Fired Proud FM hosts weigh in as they pursue a wrongful dismissal suit.
Scott Dagostino / Toronto / Tuesday, May 18, 2010
“I understand the general public’s whiplash feeling,” says Shaun Proulx of being abruptly fired — along with fellow hosts Deb Pearce, Mark Wigmore and Patrick Marano — from Proud FM on May 5. Proulx says he doesn’t know why they were fired, but that the pink slips were issued after the group asked for a meeting with station management.
Despite rumours, Wigmore says the meeting wasn’t about money.
“We weren’t stupid enough to think we could go in as a group and scream ‘Unionize’ or ask for raises,” he says.
With the three-year-old station struggling to become profitable, Marano says everyone was “toeing the company line.” But, Pearce says, “Certain things kept creeping up and we wanted more clarity.”
Proulx points to April 12, the day the station became Glee FM. In a marketing tie-in with Global TV, Proud FM devoted its entire programming schedule and website content that day to the show.
“The station loves to use the word ‘transparency,’ but this deal wasn’t very transparent,” says Proulx. “Hosts were being asked to do some advertorial stuff that we’d never been asked to do before,” including using talk time to plug products. “I have a bit of an issue with just being handed something and told to shut up and read it. I have a lot of credibility behind my name. So does Deb, so does Mark, and so does Patrick. Proud FM hired us for our brands, brands that we built.”

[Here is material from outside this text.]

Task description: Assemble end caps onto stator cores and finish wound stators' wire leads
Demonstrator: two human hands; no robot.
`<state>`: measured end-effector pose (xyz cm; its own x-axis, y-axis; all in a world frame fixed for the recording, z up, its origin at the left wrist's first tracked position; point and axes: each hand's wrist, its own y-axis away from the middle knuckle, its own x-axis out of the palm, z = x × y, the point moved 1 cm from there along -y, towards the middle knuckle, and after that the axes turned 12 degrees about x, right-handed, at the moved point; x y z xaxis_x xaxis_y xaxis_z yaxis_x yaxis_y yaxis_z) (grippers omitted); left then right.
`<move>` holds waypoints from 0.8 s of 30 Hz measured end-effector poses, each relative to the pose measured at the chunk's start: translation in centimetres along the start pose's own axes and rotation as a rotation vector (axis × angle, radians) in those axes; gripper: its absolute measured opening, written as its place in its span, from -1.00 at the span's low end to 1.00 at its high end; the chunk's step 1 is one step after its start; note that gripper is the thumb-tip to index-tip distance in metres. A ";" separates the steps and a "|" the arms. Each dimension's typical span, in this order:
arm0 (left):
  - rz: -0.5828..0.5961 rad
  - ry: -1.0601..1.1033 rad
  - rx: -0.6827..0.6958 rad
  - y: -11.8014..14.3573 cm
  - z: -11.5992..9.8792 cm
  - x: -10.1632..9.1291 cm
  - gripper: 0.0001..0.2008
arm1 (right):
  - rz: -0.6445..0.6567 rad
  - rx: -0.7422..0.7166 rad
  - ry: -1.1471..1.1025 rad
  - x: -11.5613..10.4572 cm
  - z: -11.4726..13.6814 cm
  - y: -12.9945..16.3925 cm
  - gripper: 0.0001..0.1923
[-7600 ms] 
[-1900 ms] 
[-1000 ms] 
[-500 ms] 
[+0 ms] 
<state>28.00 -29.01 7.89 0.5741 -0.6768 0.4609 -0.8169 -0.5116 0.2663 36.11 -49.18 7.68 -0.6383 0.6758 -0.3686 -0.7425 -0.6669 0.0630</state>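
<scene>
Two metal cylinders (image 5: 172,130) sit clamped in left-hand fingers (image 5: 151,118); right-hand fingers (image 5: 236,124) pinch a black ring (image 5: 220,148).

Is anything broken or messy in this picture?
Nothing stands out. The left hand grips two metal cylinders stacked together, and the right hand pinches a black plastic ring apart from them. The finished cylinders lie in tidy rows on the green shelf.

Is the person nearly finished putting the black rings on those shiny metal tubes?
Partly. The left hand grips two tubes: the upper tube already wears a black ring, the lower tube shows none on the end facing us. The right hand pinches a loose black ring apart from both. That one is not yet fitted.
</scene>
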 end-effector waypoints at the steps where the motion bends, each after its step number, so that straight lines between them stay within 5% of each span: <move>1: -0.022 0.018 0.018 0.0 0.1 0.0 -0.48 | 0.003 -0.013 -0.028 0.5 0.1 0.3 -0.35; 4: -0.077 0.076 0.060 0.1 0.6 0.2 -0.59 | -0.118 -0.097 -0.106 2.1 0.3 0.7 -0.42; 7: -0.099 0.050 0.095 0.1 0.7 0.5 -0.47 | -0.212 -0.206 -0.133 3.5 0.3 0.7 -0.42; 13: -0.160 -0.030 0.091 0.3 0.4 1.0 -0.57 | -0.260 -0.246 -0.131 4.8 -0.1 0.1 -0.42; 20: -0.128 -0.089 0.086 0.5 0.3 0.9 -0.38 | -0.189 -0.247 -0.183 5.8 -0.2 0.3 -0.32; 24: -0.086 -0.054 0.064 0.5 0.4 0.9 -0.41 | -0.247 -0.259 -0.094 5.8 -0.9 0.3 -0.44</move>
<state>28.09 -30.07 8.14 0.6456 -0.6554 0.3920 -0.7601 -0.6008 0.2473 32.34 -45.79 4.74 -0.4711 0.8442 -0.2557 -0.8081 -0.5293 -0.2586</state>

Wigmore says each host was getting contradictory answers from Proud FM operations manager Bruce Campbell, so the foursome decided a group meeting would clear everything up. But after three requests, Pearce says, they were fired via email.
“It all happened over a grand total of 48 hours,” says Wigmore.
Campbell says there were “significant differences between management and the affected individuals as to how the business and administration of the station — both on-air and commercially — should be conducted.”
This, says Pearce, is not the case.
“They’ll never know what we wanted to meet about because no one ever took the time, respectfully, to meet with us,” she says.
Respect, Pearce continues, is at the heart of this story. She says she felt betrayed when station management ignored a two-week deadline to endorse her nomination for honoured dyke at this year’s Pride festival.
The station, “that in theory said, ‘I support you,’ now would not endorse it or do anything publicly,” she says.